What is being asked:
Copy each line from the listing below where the word "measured" shows up.

START The data

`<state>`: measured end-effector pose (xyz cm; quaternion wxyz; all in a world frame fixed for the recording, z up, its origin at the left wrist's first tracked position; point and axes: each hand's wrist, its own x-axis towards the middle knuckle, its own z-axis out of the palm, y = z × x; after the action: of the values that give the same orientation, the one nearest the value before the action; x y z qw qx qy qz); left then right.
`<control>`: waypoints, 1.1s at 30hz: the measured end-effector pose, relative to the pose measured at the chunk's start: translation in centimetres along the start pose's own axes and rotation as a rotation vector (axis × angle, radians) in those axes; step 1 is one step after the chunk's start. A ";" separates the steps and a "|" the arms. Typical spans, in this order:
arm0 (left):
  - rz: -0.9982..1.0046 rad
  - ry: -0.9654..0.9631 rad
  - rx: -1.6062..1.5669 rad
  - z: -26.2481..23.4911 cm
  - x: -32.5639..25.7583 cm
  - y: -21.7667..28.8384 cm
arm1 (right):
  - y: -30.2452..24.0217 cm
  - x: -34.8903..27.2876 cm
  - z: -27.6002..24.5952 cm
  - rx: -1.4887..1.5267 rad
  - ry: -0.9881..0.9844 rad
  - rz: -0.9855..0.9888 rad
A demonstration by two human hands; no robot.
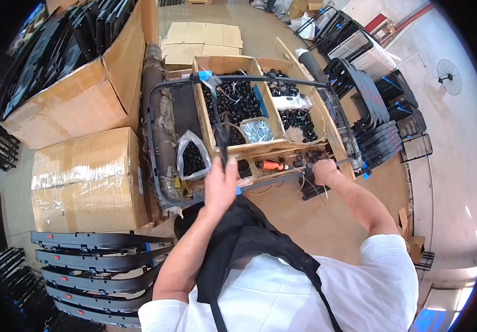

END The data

Exercise response:
`<state>`: measured end-effector pose (xyz cm; quaternion wxyz; all in a world frame fixed for the recording, z up, its origin at the left wrist's first tracked position; point and axes: each hand's wrist, its own x-axis towards the middle knuckle, its own z-axis out of the palm, y = z × x; after the action: of the values that give the same orientation, the one nearest the value before the action; x y z qw qx qy qz); left then right.
`<control>`: waypoints, 1.1s at 30hz: the measured end-effector pose, relative to the pose measured at the chunk's start: translation in centimetres along the start pose's own axes and rotation as a rotation vector (axis × angle, radians) in those axes; step 1 is one step after the chunk's start. A ";" separates the steps and a "|" the arms. Typical spans, in this order:

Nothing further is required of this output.